Le tribunal évalue ex aequo et bono les frais exposés non compris dans les dépens au montant de 2.000,- EUR. Au vu du sort réservé au présent litige, B) est à débouter de sa demande en allocation d’une indemnité sur base de l’article 240 du Nouveau Code de procédure civile alors qu’il est de principe que la partie qui succombe ne saurait bénéficier de ces dispositions.
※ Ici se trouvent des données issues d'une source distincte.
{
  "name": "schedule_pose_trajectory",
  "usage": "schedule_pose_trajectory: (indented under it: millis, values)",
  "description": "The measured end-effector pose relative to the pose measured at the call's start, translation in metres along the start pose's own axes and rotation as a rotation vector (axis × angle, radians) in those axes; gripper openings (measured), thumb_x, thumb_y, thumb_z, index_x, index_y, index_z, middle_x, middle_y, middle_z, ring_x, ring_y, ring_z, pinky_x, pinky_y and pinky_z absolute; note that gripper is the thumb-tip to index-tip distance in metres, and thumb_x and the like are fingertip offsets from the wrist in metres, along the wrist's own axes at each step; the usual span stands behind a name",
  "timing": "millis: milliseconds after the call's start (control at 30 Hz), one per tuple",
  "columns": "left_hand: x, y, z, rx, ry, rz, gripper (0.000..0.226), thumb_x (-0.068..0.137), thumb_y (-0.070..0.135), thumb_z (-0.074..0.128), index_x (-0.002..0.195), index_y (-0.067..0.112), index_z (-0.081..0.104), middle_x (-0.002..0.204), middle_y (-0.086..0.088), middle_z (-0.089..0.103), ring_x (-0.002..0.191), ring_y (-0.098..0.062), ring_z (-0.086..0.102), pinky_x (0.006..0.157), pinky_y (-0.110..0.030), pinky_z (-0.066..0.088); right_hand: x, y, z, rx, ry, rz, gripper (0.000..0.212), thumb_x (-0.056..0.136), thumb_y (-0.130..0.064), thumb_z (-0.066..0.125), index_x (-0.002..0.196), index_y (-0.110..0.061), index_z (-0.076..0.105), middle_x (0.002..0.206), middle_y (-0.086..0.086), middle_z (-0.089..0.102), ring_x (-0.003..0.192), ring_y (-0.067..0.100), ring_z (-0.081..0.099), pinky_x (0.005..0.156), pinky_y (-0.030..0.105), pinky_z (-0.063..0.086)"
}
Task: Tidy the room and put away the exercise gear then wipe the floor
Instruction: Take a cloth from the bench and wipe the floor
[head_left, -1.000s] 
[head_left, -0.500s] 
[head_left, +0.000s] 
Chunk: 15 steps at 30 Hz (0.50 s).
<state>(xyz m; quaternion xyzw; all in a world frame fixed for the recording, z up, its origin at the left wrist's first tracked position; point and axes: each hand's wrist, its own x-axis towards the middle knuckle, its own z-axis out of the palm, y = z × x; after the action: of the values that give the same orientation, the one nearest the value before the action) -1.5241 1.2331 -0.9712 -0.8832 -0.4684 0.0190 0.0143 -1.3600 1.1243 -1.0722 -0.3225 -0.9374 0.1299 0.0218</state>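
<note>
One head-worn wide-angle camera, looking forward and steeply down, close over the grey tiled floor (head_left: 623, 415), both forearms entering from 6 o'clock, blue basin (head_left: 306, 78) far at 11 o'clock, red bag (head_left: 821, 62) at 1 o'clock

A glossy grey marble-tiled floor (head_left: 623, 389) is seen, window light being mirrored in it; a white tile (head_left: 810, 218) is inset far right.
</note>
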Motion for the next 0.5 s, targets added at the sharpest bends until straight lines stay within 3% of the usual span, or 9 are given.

Il n’y a pas lieu d’ordonner l’exécution provisoire sans caution du présent jugement alors que les conditions de l’article 567 du Nouveau Code de procédure civile ne sont pas données en l’espèce.
Par ces motifs :
le tribunal d’arrondissement de et à Luxembourg, sixième chambre, siégeant en matière commerciale, statuant contradictoirement ; déclare la demande reconventionnelle irrecevable ; reçoit la demande principale ; la dit fondée ; condamne la société B) à payer à la société A) le montant principal de 500.000,- EUR, ainsi que le montant de 191.581,89 EUR au titre des intérêts échus au 15 mars 2018, avec les intérêts au taux annuel de 8% à compter du 16 mars 2018 jusqu’à solde, suivant contrat de prêt du 30 mars 2010 ; condamne la société B) à payer à la société A) le montant principal de 210.000,- EUR, ainsi que le montant de 80.464,39 EUR au titre des intérêts échus au 15 mars 2018, avec les intérêts au taux annuel de 8% à compter du 16 mars 2018 jusqu’à solde, suivant contrat de prêt du 16 juillet 2010 ; condamne la société B) à payer à la société A) le montant principal de 350.000,- EUR, ainsi que le montant de 134.107,32 EUR au titre des intérêts échus au 15 mars 2018, avec les intérêts au taux annuel de 8% à compter du 16 mars 2018 jusqu’à solde, suivant contrat de prêt du 14 octobre 2010 ; condamne la société B) à payer à la société A) le montant principal de 690.000,- EUR, ainsi que le montant de 341.275,44 EUR au titre des intérêts échus au 15 mars 2018, avec les intérêts au taux annuel de 10% à compter du 16 mars 2018 jusqu’à solde , suivant contrat de prêt du 18 janvier 2012 ; condamne la société B) à payer à la société A) le montant de 900.000,- EUR, ainsi que le montant de 320.702,26 EUR au titre des intérêts échus au 15 mars 2018, avec les
intérêts au taux annuel de 7,5% à compter du 16 mars 2018 jusqu’à solde, suivant contrat de prêt du 19 septembre 2012 ; condamne la société B) à payer à la société A) une indemnité de 2.000,- EUR sur base de l’article 240 du Nouveau Code de procédure civile ; déboute la société B) de sa demande sur base de l’article 240 du Nouveau Code de procédure civile ; dit qu’il n’y a pas lieu à exécution provisoire sans caution du présent jugement ; condamne la société B) aux frais et dépens de l’instance.